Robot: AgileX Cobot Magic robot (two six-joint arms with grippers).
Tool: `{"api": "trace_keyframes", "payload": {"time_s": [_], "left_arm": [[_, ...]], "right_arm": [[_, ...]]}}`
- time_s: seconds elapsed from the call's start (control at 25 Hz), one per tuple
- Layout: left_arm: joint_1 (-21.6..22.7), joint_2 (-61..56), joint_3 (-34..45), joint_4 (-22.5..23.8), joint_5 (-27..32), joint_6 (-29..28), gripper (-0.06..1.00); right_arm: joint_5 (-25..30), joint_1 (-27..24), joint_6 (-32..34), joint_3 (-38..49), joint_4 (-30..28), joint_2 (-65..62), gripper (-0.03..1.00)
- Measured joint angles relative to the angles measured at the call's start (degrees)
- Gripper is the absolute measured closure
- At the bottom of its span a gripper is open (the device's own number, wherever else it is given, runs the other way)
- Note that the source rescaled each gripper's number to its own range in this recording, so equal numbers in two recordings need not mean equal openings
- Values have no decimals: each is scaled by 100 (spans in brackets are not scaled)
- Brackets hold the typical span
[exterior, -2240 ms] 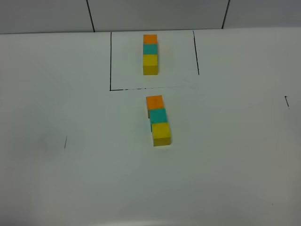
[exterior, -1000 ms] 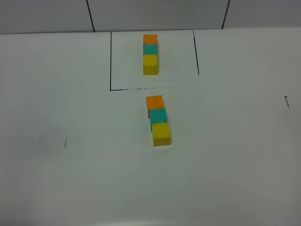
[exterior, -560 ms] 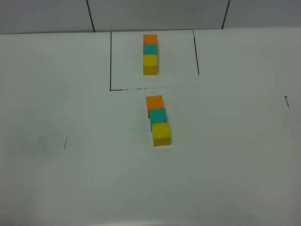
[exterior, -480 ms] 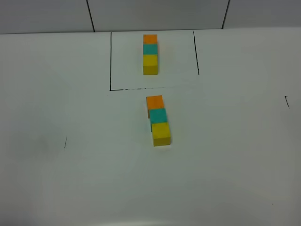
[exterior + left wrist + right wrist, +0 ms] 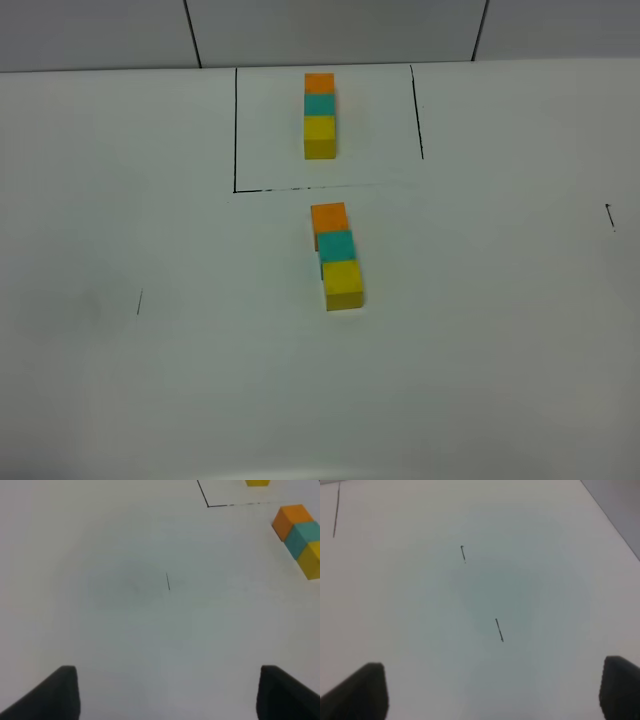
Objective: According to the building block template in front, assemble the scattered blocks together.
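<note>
The building block template (image 5: 320,115) is an orange, teal, yellow row inside a thin black drawn frame at the far middle of the table. In front of it the orange cube (image 5: 329,217), teal cube (image 5: 336,245) and yellow cube (image 5: 343,284) lie touching in a slightly slanted row. They also show in the left wrist view, orange (image 5: 290,521), teal (image 5: 303,537), yellow (image 5: 312,562). My left gripper (image 5: 172,695) is open and empty, well away from the cubes. My right gripper (image 5: 492,690) is open and empty over bare table. Neither arm shows in the exterior high view.
The white table (image 5: 150,380) carries short black pen marks at the left (image 5: 139,301) and the right (image 5: 609,214). A grey tiled wall (image 5: 330,30) runs behind the table's far edge. The table's edge shows in the right wrist view (image 5: 615,525).
</note>
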Motion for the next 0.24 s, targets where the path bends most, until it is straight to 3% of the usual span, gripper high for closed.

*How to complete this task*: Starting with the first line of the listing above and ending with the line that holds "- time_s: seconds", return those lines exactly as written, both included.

*Solved problem*:
Robot: AgileX Cobot Magic robot (two six-joint arms with grippers).
Tool: `{"api": "trace_keyframes", "payload": {"time_s": [_], "left_arm": [[_, ...]], "right_arm": [[_, ...]]}}`
- time_s: seconds elapsed from the call's start (control at 25 Hz), one per tuple

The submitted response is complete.